Please return the data word for word and leave out any picture it contains.

THE RECORDS
※ ※ ※
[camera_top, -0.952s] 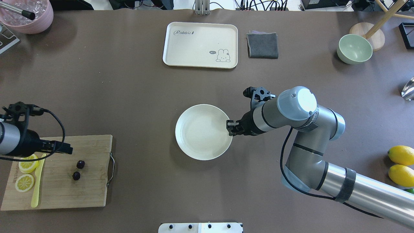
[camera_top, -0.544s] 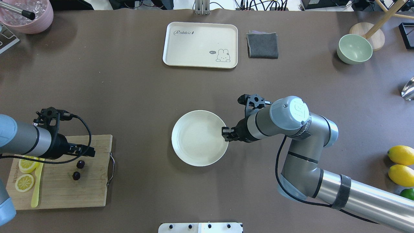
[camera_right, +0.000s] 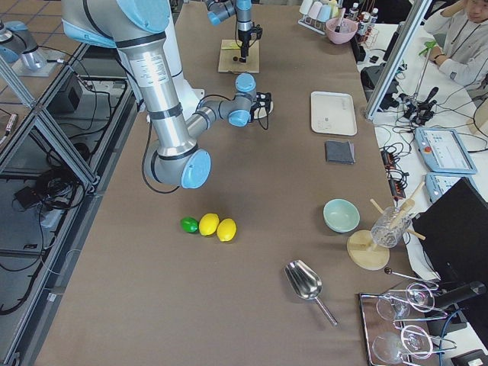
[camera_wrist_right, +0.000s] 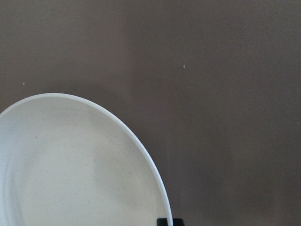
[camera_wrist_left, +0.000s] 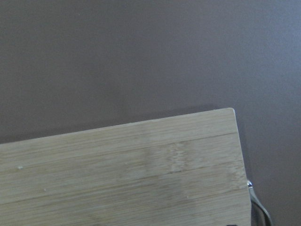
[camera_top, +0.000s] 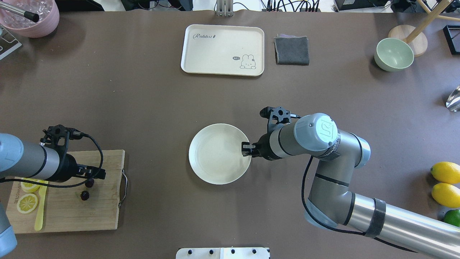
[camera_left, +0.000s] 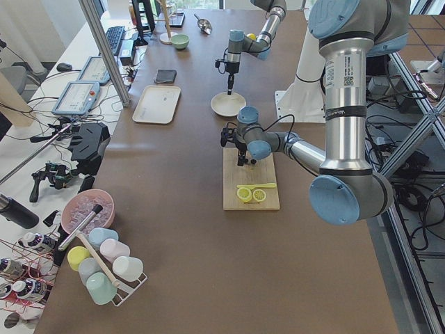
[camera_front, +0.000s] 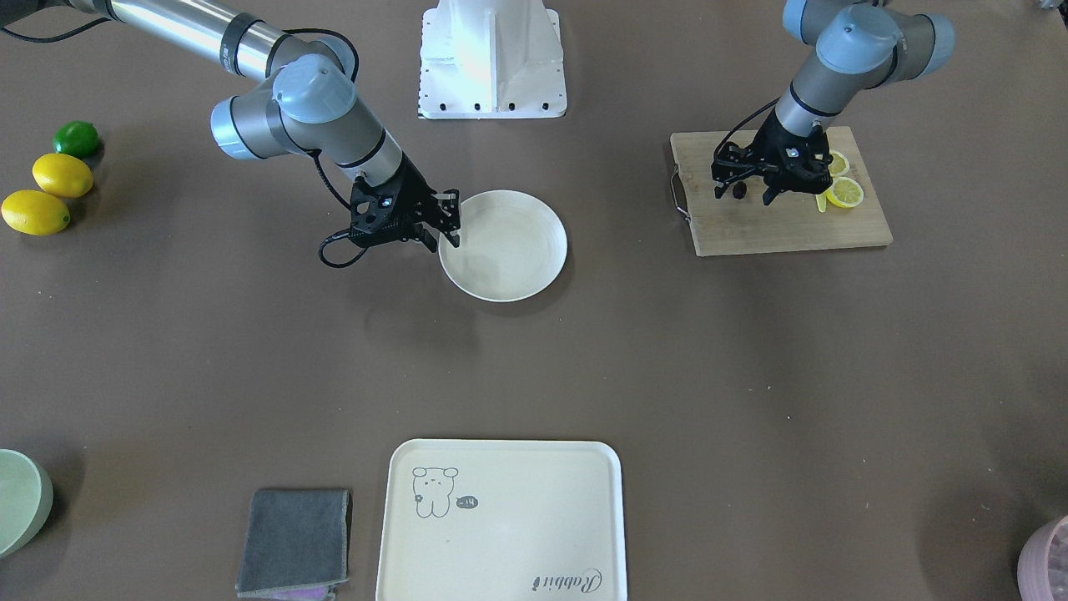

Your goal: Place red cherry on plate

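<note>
1. Two joined cherries, the red cherry [camera_top: 85, 195], lie on the cutting board [camera_top: 102, 212], well apart from the plate [camera_top: 206, 167] at the middle of the bench [camera_top: 143, 108].
2. Left gripper [camera_front: 742, 189] is much the nearer. Its fingers stand wide, straddling the pair's farther cherry.
3. The pair's long axis runs roughly toward and away from the robot, slightly slanted, and the nearer cherry lies outside the fingers.
4. Right gripper [camera_top: 245, 149] sits at the plate's rim. I cannot tell whether it pinches it.
</note>
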Controlling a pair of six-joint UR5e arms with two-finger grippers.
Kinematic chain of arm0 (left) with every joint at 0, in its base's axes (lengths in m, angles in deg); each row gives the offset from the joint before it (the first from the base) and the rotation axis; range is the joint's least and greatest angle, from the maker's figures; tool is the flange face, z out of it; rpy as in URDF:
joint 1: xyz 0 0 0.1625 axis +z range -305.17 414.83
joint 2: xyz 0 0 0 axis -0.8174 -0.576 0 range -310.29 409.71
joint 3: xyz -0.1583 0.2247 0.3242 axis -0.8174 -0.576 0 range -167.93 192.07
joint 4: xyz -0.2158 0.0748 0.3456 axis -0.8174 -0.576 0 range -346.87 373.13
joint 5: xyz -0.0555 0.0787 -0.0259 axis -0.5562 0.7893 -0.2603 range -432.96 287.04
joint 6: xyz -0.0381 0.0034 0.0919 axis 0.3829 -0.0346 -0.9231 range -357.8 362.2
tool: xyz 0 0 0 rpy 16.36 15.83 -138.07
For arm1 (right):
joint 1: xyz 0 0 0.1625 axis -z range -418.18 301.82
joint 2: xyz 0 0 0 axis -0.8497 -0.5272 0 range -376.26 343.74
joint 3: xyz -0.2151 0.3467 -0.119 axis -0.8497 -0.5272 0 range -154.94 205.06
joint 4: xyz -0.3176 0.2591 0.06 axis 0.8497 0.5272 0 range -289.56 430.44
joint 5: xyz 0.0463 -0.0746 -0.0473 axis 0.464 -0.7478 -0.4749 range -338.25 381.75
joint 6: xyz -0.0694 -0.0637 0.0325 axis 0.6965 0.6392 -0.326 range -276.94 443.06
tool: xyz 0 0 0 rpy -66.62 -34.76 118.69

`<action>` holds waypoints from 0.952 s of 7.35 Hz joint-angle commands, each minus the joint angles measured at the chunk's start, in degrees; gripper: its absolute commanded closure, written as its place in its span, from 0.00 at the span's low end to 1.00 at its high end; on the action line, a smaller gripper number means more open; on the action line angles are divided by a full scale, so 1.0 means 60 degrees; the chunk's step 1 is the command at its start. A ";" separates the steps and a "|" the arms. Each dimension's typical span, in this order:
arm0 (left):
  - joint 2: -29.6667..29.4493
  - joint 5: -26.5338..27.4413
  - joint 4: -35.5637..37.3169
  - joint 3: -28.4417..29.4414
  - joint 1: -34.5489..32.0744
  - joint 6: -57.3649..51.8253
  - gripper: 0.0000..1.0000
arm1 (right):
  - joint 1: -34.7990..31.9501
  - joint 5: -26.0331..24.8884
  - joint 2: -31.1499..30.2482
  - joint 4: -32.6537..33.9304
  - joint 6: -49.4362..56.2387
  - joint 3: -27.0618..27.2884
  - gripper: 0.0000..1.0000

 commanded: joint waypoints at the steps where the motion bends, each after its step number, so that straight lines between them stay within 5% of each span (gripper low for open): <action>1: 0.0095 -0.0008 0.0001 -0.0054 0.0251 0.0146 0.17 | 0.0029 -0.0088 0.0024 -0.0007 0.0004 -0.0012 0.00; 3: 0.0124 0.0006 -0.0013 -0.0069 0.0545 0.0557 0.44 | 0.0058 -0.0131 0.0010 -0.0022 0.0004 -0.0012 0.00; 5: 0.0649 -0.0023 -0.0013 -0.0550 0.0560 0.0616 1.00 | 0.0073 -0.0146 0.0039 -0.0022 -0.0011 0.0032 0.00; 7: 0.0681 -0.0023 -0.0013 -0.0523 0.0546 0.0631 1.00 | 0.0204 -0.0452 0.0024 -0.0022 -0.0040 0.0047 0.00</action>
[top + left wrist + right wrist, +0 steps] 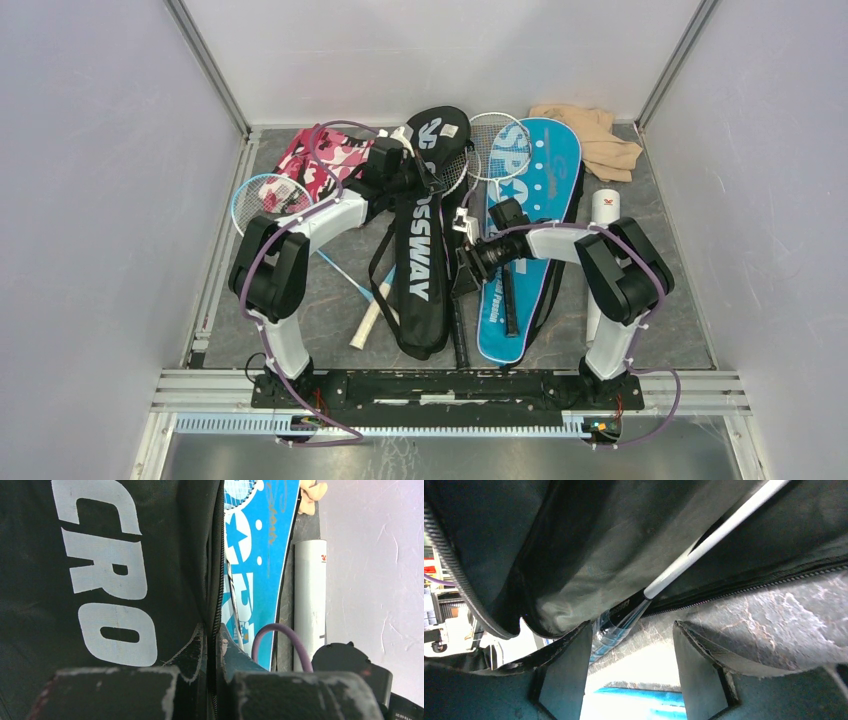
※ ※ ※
SOLUTION FOR THIS TASK
[camera_top, -0.952s] 
[camera_top, -0.544s] 
[camera_right, +0.000s] 
[camera_wrist_right, +0.000s] 
[camera_wrist_left, +0.000s] 
[camera_top, +0.000s] 
[camera_left, +0.000s] 
[camera_front, +0.000s] 

Your goal: Place red cherry on plate

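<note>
1. Two joined cherries, the red cherry [camera_top: 85, 195], lie on the cutting board [camera_top: 102, 212], well apart from the plate [camera_top: 206, 167] at the middle of the bench [camera_top: 143, 108].
2. Left gripper [camera_front: 742, 189] is much the nearer. Its fingers stand wide, straddling the pair's farther cherry.
3. The pair's long axis runs roughly toward and away from the robot, slightly slanted, and the nearer cherry lies outside the fingers.
4. Right gripper [camera_top: 245, 149] sits at the plate's rim. I cannot tell whether it pinches it.
</note>
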Controlling a pair of six-joint UR5e arms with two-finger grippers.
Kinematic chain of arm0 (left) with every joint at 0, in its base's axes (lengths in m, angles in deg); each row gives the offset from the joint before it (the first from the base) and the rotation axis; range is the joint's least and greatest angle, from the maker's figures; tool is the flange face, z out of it; rpy as in URDF:
joint 1: xyz 0 0 0.1625 axis +z range -305.17 414.83
joint 2: xyz 0 0 0 axis -0.8174 -0.576 0 range -310.29 409.71
joint 3: xyz -0.1583 0.2247 0.3242 axis -0.8174 -0.576 0 range -167.93 192.07
joint 4: xyz -0.2158 0.0748 0.3456 axis -0.8174 -0.576 0 range -346.87 373.13
joint 5: xyz -0.0555 0.0787 -0.0259 axis -0.5562 0.7893 -0.2603 range -432.96 287.04
joint 6: xyz -0.0381 0.0034 0.0919 axis 0.3829 -0.0346 -0.9231 range -357.8 362.2
tool: xyz 0 0 0 rpy 16.36 15.83 -138.07
For arm1 (right):
joint 1: xyz 0 0 0.1625 axis -z range -418.18 301.82
joint 2: xyz 0 0 0 axis -0.8497 -0.5272 0 range -376.26 343.74
joint 3: xyz -0.2151 0.3467 -0.119 axis -0.8497 -0.5272 0 range -154.94 205.06
joint 4: xyz -0.3176 0.2591 0.06 axis 0.8497 0.5272 0 range -289.56 430.44
joint 5: xyz 0.0463 -0.0746 -0.0473 axis 0.464 -0.7478 -0.4749 range -338.25 381.75
joint 6: xyz -0.0694 -0.0637 0.0325 axis 0.6965 0.6392 -0.326 range -276.94 443.06
tool: xyz 0 0 0 rpy -66.62 -34.76 118.69

`<action>` holds waypoints from 0.952 s of 7.35 Hz joint-angle commands, each minus the joint angles measured at the chunk's start, in degrees; gripper: its absolute commanded closure, written as its place in its span, from 0.00 at the span's low end to 1.00 at its high end; on the action line, a smaller gripper number means more open; on the action line angles are divided by a full scale, so 1.0 means 60 degrees; the chunk's step 1 is the command at its start. A ";" separates the steps and a "|" the arms. Each dimension's typical span, in this order:
arm0 (left):
  - joint 2: -29.6667..29.4493
  - joint 5: -26.5338..27.4413
  - joint 4: -35.5637..37.3169
  - joint 3: -28.4417..29.4414
  - joint 1: -34.5489..32.0744
  - joint 6: -57.3649..51.8253
  - gripper: 0.0000..1.0000
arm1 (right):
  - joint 1: -34.7990..31.9501
  - joint 5: -26.0331..24.8884
  - joint 2: -31.1499..30.2482
  - joint 4: -32.6537..33.9304
  - joint 6: -49.4362..56.2387
  - joint 3: -27.0618..27.2884
  - gripper: 0.0000..1.0000

 commanded: joint waypoints at the steps where the motion bends, each after its step number, so that straight lines between them stay within 5% of each span (gripper low for open): <action>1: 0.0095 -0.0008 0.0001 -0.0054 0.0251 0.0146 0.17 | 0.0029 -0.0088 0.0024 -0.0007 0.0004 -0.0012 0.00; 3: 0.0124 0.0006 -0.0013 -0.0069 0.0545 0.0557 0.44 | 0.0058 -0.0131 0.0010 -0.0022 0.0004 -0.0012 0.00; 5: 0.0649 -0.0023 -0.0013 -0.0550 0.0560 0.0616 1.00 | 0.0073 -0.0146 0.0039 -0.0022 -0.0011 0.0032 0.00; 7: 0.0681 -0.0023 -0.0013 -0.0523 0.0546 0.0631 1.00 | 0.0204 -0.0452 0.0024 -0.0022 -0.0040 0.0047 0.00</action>
[top + left wrist + right wrist, +0 steps] 

What came before makes up the full response.